Sunday, February 12, 2017

How “Religious Freedom” Laws Would Create Chaos In The Workplace


It's not just employers who would have a license to discriminate, but employees, as well. 
 
The question of how far religious freedom laws and executive orders should be expanded has come to the forefront this month: Last week, the EEOC appeared to be withdrawing from a case (EEOC v. Harris Funeral Homes) in which a business claimed a religious exemption from the 1964 Civil Rights Act’s prohibition on discrimination on the basis of sex to justify firing an LGBT employee.

Also last week, a draft of an executive order greatly expanding the right to discriminate against LGBT people based on sincerely held religious beliefs was leaked. A similar bill was passed in Mississippi in 2016, but was temporarily blocked by a district judge in the 5th Circuit.





The proposed First Amendment Defense Act (FADA) serves a similar purpose on the federal level: It would prevent the government from taking action against federal employees or contractors who discriminate based on a religious belief that marriage is only for heterosexual couples, and sex should only happen within marriage.

Neil Gorsuch, the nominee to replace the late Justice Scalia on the Supreme Court, played a pivotal role in expanding the scope of the Religious Freedom Restoration Act of 1993 (RFRA): In a 2014 decision, he sided with Hobby Lobby in its efforts to deny contraception coverage to its employees by finding that corporations are people. He also found, in Little Sisters of the Poor v. Burwell, that virtually any government requirement of a religious organization was an unconstitutional burden upon its religious rights. And in Summum v. Pleasant Grove City, Judge Gorsuch seemed to support the argument that governments may show favortism toward one set of religious beliefs over another. 

In several cases, this leads to a situation where employers cannot prevent their employees from expressing their religious views towards LGBT people or prevent them from discriminating against other LGBT employees. Expansion of the ruling in Little Sisters of the Poor to employees could mean that the religious beliefs of workers must be accommodated, and virtually any limitation could constitute an unconstitutional burden.

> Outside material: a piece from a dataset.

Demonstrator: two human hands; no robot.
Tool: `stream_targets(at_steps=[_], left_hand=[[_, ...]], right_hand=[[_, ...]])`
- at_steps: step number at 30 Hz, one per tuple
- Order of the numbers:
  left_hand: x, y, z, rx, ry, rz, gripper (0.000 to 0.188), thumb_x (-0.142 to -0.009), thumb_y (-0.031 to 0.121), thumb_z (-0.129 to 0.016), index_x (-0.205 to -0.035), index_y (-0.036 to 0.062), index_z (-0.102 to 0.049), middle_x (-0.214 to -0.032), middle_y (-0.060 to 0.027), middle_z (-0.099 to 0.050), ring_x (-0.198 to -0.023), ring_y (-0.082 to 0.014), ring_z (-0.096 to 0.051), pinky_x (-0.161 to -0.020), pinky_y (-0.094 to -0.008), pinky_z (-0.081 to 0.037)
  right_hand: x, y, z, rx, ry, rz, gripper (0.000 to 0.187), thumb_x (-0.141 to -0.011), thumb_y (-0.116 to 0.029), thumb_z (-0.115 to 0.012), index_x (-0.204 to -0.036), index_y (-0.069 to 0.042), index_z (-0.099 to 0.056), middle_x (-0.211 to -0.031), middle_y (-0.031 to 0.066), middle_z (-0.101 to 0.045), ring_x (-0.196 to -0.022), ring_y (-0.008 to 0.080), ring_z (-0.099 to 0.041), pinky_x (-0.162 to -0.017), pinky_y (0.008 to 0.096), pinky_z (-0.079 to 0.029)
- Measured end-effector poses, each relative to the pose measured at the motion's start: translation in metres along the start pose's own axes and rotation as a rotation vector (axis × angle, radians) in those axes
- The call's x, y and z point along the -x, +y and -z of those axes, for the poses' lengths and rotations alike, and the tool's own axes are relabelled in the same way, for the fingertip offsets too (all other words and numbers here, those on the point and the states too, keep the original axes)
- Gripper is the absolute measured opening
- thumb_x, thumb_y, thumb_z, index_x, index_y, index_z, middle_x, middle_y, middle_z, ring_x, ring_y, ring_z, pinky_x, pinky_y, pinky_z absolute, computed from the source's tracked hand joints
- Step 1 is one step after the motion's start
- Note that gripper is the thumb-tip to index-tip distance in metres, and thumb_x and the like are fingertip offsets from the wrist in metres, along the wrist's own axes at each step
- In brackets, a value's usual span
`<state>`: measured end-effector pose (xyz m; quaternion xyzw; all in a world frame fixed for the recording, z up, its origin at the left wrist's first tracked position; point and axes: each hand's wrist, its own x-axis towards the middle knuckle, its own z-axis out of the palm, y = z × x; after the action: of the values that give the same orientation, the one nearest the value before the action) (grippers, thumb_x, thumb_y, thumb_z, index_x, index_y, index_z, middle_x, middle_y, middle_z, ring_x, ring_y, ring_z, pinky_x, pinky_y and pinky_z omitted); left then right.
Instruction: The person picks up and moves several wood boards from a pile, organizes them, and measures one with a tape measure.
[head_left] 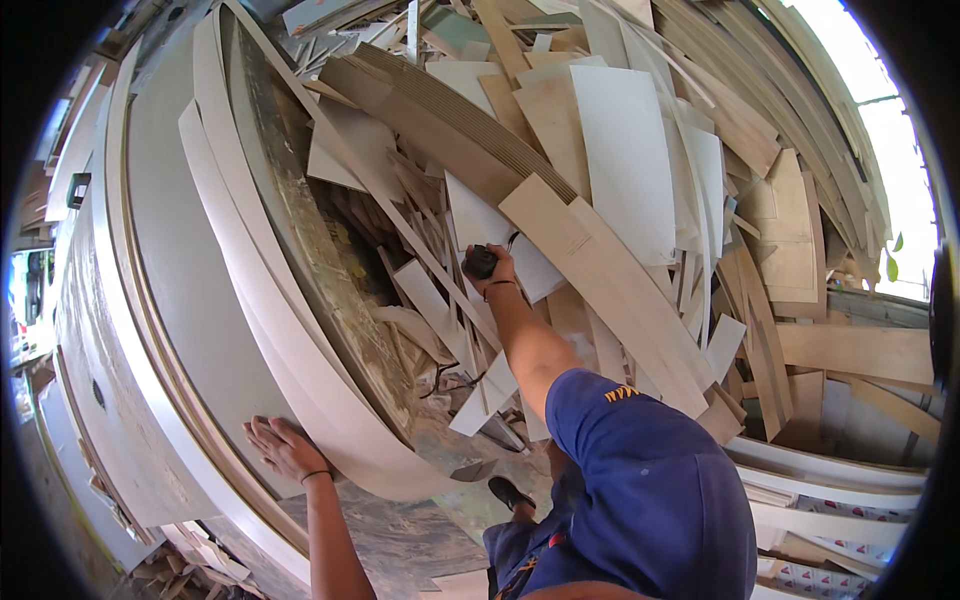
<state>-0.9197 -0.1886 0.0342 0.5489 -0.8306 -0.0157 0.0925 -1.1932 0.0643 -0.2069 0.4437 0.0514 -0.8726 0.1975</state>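
Note:
My left hand (285,447) lies flat, fingers stretched, on a grey panel (190,250) at the left. A dark band circles that wrist. My right hand (503,268) is stretched out over the scrap pile, its fingers wrapped round a small black rounded object (480,262). What kind of object it is, I cannot make out. Beside the grey panel runs a long pale strip (270,330), bent by the lens. Between it and the pile lies a stained wooden board (330,270).
Offcuts fill the far side, among them a stack of brown boards (430,120), a white panel (620,160) and a long plywood plank (610,280). White boards (830,470) lie at the right. My shoe (510,492) stands on the floor beside the pile.

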Motion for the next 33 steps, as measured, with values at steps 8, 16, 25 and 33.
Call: stream_targets(at_steps=[8, 16, 25, 33], left_hand=[[-0.005, -0.005, 0.003, -0.02, -0.042, 0.02, 0.049, -0.088, 0.045, -0.023, -0.124, 0.0141, -0.033, -0.134, -0.0056, -0.026, -0.125, -0.022, -0.021, -0.096, -0.0442, -0.02], [-0.008, -0.003, 0.0, 0.004, -0.067, -0.073, 0.053, -0.088, 0.045, -0.021, -0.124, 0.0088, -0.035, -0.131, -0.0086, -0.029, -0.122, -0.0232, -0.026, -0.095, -0.0421, -0.023], [-0.001, 0.004, -0.01, 0.319, -0.081, -0.107, 0.048, -0.089, 0.035, -0.027, -0.118, -0.0021, -0.035, -0.117, -0.0214, -0.038, -0.102, -0.0337, -0.042, -0.085, -0.0401, -0.035], [-0.008, -0.013, -0.004, 0.387, -0.069, -0.117, 0.044, -0.089, 0.034, -0.029, -0.116, -0.0004, -0.037, -0.113, -0.0192, -0.041, -0.096, -0.0323, -0.045, -0.08, -0.0401, -0.037]], right_hand=[[0.011, -0.026, -0.013, 0.253, -0.043, -0.2, 0.019, -0.074, -0.019, -0.056, -0.082, -0.005, -0.046, -0.073, 0.0112, -0.054, -0.071, 0.0254, -0.057, -0.059, 0.0383, -0.047], [0.077, -0.229, 0.029, 1.326, 0.004, 0.926, 0.053, -0.06, -0.013, -0.062, -0.105, 0.009, -0.044, -0.079, 0.0125, -0.059, -0.071, 0.0195, -0.056, -0.064, 0.0263, -0.045], [0.103, -0.365, 0.027, 1.306, 0.331, 0.526, 0.014, -0.061, -0.008, -0.058, -0.062, 0.004, -0.051, -0.058, 0.0113, -0.053, -0.045, 0.0188, -0.054, -0.04, 0.0298, -0.044], [0.127, -0.201, -0.037, 1.776, -0.097, 0.888, 0.024, -0.065, -0.023, -0.057, -0.058, -0.001, -0.055, -0.066, 0.0101, -0.058, -0.056, 0.0158, -0.055, -0.05, 0.0275, -0.043]])
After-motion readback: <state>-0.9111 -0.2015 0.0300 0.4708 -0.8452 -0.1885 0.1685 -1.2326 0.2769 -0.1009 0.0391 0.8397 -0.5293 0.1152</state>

All of this creates a potential for chaos in the workplace.

Imagine you owned a business, and one of your employees unilaterally decided to stop serving LGBT customers. The bad reviews on Yelp start pouring in, you’re being reviled on social media, and Buzzfeed just left a message on your phone requesting a comment. In short, your brand is in a world of hurt. 

However, you wouldn’t be able to prevent this because, under the expanded RFRA, ordering workers not to discriminate would be a violation of their rights. Nor could you stop it once it happened: The RFRA expansion also prevents disciplining employees who discriminate, so you couldn’t fire or move them someplace less damaging to your business. 

Another ugly possibility is the effect on insurance: If employees didn’t approve of their employer’s insurance plan covering birth control, same-sex partner benefits, transgender health care, or in-vitro fertilization, they could claim that paying into such a plan burdens their religious rights. That could force employers to offer dozens of different plans to avoid lawsuits—driving up the per-employee cost of premiums and increasing overhead exponentially. (Even if a company did juggle a multitude of plans, they could still be at risk: If one plan cost more than the others, it could be seen as a form of religious discrimination.) 

And finally, the inability to prevent religious-based discrimination in the workplace opens the door to an HR nightmare: Company equal-opportunity policies would become unenforceable. This would drive away talent, and create a hostile workplace environment for everyone not protected by the expanded RFRA. Employees could make expensive, time-consuming and outrageous demands—such as getting rid of any chair a woman might have sat on, or not having to breathe the same air as an LGBT employee—and they’d have to be accommodated.

But an expansion of RFRA to employees appears to be a key goal for some at the state and federal level. Many businesses seem unaware of the hazard both in terms of talent and financially. As one senior HR manager told me, “Oh my God, that’s horrible. I’d quit and find a new career if that happened.”